# New Toy for my CRS



## CrystalMethShrimp (Apr 27, 2010)

they seem to really enjoy climbing all over, in and out of this brand.
It can go up to 720p but I'm sorry about the red/brown? algae I've got. Really tough to get off.


----------



## Greg_o (Mar 4, 2010)

Did you get that at Frank's? My guys really like it as a shelter.


----------



## bettaforu (Sep 6, 2009)

Hi Jay, that's Cholla wood...I have it in all of my shrimp tanks too. They will climb all over it and eventually eat it. It is dried Cactus plant! They use it for Plecos too, some will pick at it till only the skeletal remains are left.

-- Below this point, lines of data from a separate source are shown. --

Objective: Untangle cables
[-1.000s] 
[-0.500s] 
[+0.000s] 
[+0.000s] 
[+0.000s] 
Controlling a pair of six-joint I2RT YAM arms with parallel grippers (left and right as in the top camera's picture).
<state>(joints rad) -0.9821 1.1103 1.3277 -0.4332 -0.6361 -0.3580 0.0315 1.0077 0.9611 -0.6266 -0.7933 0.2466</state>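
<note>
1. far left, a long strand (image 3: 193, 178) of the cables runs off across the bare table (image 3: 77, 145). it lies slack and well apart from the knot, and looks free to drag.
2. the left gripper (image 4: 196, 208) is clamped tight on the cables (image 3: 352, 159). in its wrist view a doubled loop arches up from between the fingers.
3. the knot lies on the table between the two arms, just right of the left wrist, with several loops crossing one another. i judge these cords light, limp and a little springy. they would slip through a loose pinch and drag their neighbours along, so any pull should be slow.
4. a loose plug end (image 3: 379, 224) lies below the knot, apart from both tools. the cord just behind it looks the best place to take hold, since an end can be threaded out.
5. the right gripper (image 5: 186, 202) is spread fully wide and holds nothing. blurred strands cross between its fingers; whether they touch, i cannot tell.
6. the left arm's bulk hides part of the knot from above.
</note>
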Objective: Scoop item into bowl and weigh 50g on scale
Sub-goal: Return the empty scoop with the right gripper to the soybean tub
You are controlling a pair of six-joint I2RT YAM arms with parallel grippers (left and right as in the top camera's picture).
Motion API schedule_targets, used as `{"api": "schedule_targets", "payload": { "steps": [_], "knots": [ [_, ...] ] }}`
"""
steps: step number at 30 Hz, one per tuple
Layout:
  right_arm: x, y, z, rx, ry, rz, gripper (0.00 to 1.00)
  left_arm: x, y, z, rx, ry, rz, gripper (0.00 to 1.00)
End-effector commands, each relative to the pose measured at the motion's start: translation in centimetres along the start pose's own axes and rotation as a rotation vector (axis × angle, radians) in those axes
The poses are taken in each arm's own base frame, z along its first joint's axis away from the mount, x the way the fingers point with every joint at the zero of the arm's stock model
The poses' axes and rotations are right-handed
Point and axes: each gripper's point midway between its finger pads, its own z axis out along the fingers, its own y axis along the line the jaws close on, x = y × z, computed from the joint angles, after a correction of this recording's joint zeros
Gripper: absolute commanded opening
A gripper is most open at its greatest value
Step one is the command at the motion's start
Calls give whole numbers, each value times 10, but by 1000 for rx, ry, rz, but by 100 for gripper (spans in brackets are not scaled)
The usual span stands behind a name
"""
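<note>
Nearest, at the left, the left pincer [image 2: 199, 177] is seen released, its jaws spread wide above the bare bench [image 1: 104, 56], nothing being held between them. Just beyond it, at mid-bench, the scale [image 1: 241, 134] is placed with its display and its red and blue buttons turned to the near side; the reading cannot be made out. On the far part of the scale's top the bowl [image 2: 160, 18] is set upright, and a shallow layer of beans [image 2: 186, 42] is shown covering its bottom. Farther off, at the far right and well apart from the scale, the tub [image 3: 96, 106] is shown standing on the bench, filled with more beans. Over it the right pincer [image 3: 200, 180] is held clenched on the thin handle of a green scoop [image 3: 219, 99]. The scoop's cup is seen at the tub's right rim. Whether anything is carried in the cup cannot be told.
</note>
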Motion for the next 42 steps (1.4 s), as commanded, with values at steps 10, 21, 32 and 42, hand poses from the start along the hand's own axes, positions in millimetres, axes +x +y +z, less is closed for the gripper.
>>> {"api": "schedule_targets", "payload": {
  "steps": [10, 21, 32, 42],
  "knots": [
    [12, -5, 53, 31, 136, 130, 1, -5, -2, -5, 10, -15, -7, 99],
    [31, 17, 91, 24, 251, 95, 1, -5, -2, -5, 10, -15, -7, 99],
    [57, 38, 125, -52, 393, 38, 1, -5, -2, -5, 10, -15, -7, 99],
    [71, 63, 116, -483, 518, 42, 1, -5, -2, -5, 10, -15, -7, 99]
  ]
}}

You pop it in the tank and it floats for a while then drops to the tank bottom, and is immediately crawled all over by both shrimps and crays/plecos etc.

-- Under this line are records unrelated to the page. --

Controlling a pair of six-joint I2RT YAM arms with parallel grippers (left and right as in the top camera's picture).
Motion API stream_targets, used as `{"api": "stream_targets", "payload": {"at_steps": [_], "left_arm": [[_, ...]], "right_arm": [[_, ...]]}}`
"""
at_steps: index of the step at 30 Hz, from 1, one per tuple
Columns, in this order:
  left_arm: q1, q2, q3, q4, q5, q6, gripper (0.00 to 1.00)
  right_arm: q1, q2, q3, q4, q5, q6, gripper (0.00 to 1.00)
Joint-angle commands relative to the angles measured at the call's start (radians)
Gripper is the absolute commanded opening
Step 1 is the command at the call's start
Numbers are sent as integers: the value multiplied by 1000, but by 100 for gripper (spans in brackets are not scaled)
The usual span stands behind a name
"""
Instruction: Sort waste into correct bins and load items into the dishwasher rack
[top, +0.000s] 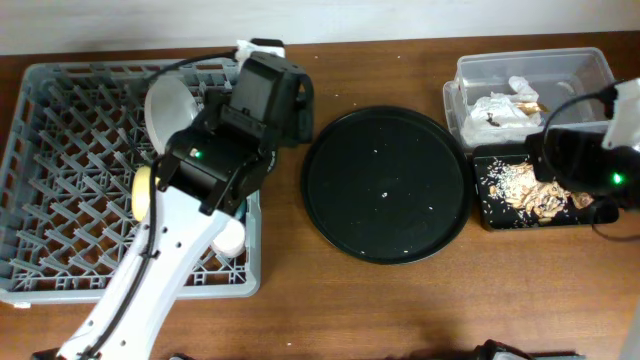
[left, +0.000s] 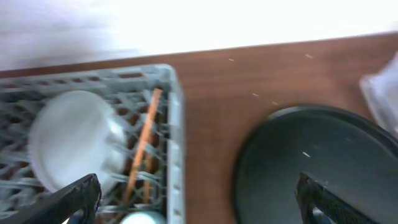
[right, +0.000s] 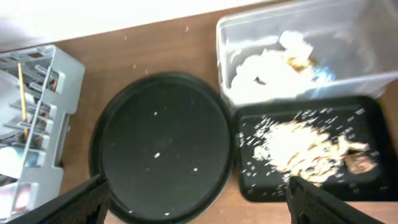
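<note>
The grey dishwasher rack (top: 60, 150) stands at the left. In it are a pale plate (top: 170, 105) on edge, a yellow bowl (top: 142, 190) partly under my left arm, and wooden chopsticks (left: 142, 146). A pale cup rim (left: 142, 218) shows below the chopsticks; its colour is unclear. My left gripper (left: 199, 205) is open and empty above the rack's right wall. The clear tub (top: 530, 70) holds white napkins (top: 505, 105). The small black tray (top: 500, 215) holds beige food scraps (right: 305, 149). My right gripper (right: 199, 202) is open and empty above the gap beside that tray.
The large round black tray (top: 385, 185) lies in the middle with a few crumbs on it. Bare brown table runs along the front edge. A pale wall lies behind the table.
</note>
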Motion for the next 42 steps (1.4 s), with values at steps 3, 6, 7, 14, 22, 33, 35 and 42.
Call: {"api": "stream_targets", "payload": {"at_steps": [3, 6, 7, 14, 22, 33, 35, 42], "left_arm": [[-7, 19, 1, -4, 75, 18, 99], [-7, 19, 1, -4, 75, 18, 99], [-7, 19, 1, -4, 75, 18, 99], [-7, 19, 1, -4, 76, 18, 99], [-7, 19, 1, -4, 75, 18, 99], [-7, 19, 1, -4, 75, 18, 99], [-7, 19, 1, -4, 75, 18, 99], [-7, 19, 1, -4, 75, 17, 99]], "right_arm": [[-3, -60, 11, 10, 34, 9, 98], [-3, -43, 11, 11, 35, 9, 99], [-3, -33, 11, 11, 35, 9, 98], [15, 29, -2, -28, -2, -27, 98], [426, -414, -693, 744, 311, 126, 98], [460, -1183, -1668, 1247, 289, 249, 98], [469, -1207, -1666, 1216, 325, 248, 98], [469, -1227, -1666, 1208, 367, 238, 98]]}}
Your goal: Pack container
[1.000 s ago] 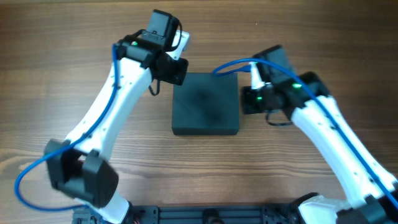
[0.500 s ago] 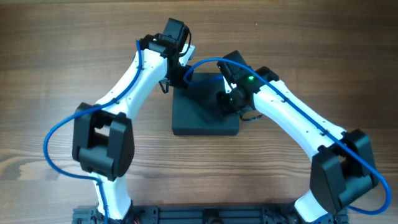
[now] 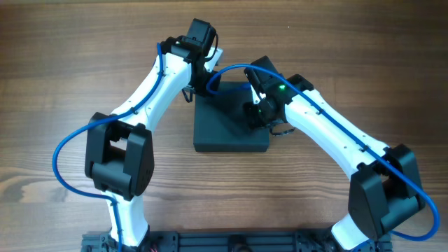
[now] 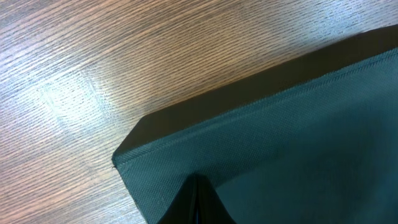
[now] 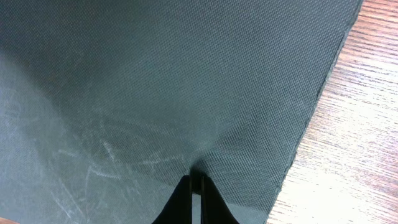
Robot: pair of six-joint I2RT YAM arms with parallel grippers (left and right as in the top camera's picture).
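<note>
Both arms have swung in since a second ago. The left claw (image 4: 198, 198), shut and empty, rests at the upper-left corner of the container (image 3: 227, 133), mid-frame on the tabletop (image 3: 70, 63). The right claw (image 5: 196, 185), also shut, touches its top. It looks stiff and light; an edge seems the best place to grip.

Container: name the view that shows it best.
Overhead: it alone shows almost the whole container, closed. The left wrist view shows one corner; the right wrist view, only a patch of top and one edge.
</note>
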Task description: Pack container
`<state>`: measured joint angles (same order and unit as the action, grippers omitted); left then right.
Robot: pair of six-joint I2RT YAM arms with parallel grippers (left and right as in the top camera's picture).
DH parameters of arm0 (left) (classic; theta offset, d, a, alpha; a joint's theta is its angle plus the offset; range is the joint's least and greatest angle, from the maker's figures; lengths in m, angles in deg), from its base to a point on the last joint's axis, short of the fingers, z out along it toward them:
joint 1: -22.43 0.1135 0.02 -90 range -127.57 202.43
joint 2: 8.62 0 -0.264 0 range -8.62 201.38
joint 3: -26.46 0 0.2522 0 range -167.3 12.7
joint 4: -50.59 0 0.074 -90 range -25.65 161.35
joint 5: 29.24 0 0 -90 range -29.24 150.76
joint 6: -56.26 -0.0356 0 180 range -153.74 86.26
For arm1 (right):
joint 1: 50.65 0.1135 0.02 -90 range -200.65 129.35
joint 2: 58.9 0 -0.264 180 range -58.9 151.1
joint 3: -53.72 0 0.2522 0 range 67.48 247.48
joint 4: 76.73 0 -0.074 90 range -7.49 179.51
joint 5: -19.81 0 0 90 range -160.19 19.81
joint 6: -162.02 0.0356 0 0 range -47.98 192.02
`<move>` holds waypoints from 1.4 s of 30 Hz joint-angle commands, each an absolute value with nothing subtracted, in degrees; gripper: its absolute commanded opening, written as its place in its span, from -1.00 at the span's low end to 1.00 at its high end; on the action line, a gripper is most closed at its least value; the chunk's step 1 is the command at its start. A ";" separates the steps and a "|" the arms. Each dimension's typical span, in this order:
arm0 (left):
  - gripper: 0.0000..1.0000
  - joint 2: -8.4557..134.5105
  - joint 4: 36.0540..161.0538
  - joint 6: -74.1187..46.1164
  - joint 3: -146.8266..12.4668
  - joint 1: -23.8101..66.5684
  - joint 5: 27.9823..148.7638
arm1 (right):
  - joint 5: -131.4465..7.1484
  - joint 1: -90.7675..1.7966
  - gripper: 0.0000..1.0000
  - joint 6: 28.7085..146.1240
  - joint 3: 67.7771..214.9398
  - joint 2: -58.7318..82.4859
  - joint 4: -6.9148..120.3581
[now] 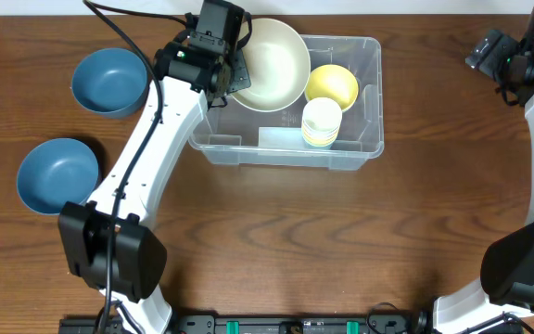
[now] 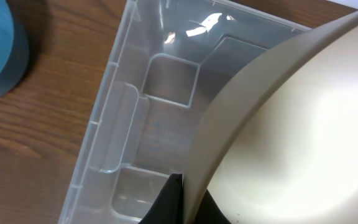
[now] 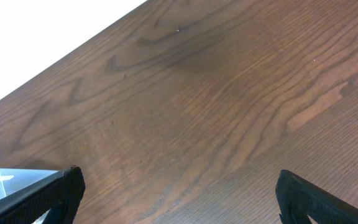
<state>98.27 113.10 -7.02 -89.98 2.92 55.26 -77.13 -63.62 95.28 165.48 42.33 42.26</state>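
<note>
1. Bowls lay nearest the robot's base: a round blue bowl [image 1: 57,174] with a smooth matte look sat on the brown wood-grain worktop [image 1: 276,241], and a second blue bowl [image 1: 109,81] sat beyond it. Both were well apart from the bin.
2. Mid-worktop stood the large clear rectangular plastic container [image 1: 286,153], with rounded corners and a rolled rim. It looked light, thin-walled, a little flexible and slick. The rolled rim or the moulded recess in its short wall [image 2: 120,130] seemed a safer hold than the smooth sides.
3. In its right half a stack of pale yellow cups [image 1: 322,122] stood upright just beside a small yellow bowl [image 1: 332,83].
4. Over its left half the left tool [image 1: 233,79] was clamped on the edge of a large glossy cream bowl [image 1: 272,60]. The bowl overlapped the far rim, and whether it touched the floor could not be told. It was stiff and smooth, and likely to swivel in an edge pinch.
5. Farthest right, the right tool [image 3: 179,199] hung empty, jaws wide, over bare worktop.
</note>
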 commanded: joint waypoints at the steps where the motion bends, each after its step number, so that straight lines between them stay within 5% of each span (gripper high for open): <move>1: -0.88 100.87 112.16 -7.78 -91.05 2.94 55.78 | -77.46 -63.82 0.99 95.77 166.16 41.55 42.33; 42: -0.88 115.84 110.13 -7.85 -90.50 2.68 55.50 | -77.46 -63.82 0.98 95.77 166.13 41.55 42.33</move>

After a while some will leave it alone, but I find my baby shrimplets like to play inside it more so than the adults.

I noticed Canadian Aquatics is now selling it...I got mine from the US.


----------



## Jackson (Jan 30, 2009)

You can get it from many places like menagerie or eBay. Much better than dealing with Charles from Canadian Aquatics. From eBay it's pretty cheap and you can get a large amount. I also think tobalman sells it when he has some. Hong is a great guy to deal with.


----------



## CrystalMethShrimp (Apr 27, 2010)

Frank's aquarium at kennedy and highway 7 now carries it.

mine was $5


----------



## igor.kanshyn (Jan 14, 2010)

CrystalMethShrimp said:


> they seem to really enjoy climbing all over, in and out of this brand.
> It can go up to 720p but I'm sorry about the red/brown? algae I've got. Really tough to get off.


That's a cool video 

I guess they all on it, because it's new. They like to explore new objects in a tank, even if it's a net


----------



## bettaforu (Sep 6, 2009)

My baby CRS are actually living inside the one in their tank...If I pick it up and shake it, they all fall out!  Its perfect for them, because its much thinner and smaller, so the adults can't get inside but the babies can.


----------



## mr_bako (Dec 23, 2010)

*cholla cactus wood*

hello,

If anyone needs cholla cactus wood i have some for sale, im the one who sold it to crystalmeth!

Let me know

I have 4 sizes, 4-5'', 8'' and 1 ft, and 2 ft

pm for more info!


----------



## Beijing08 (Jul 19, 2010)

igor.kanshyn said:


> That's a cool video
> 
> I guess they all on it, because it's new. They like to explore new objects in a tank, even if it's a net


try throwing your daughter's hair clip in there, it works too. No jokes.


----------



## CrystalMethShrimp (Apr 27, 2010)

update

they adults pick it sometimes but all the juvies are hiding inside.


----------



## ShrimpieLove (Apr 26, 2010)

Thats neat! Does the wood eventually fall apart after they pick on it?


----------



## mr_bako (Dec 23, 2010)

*cholla wood*



ShrimpieLove said:


> Thats neat! Does the wood eventually fall apart after they pick on it?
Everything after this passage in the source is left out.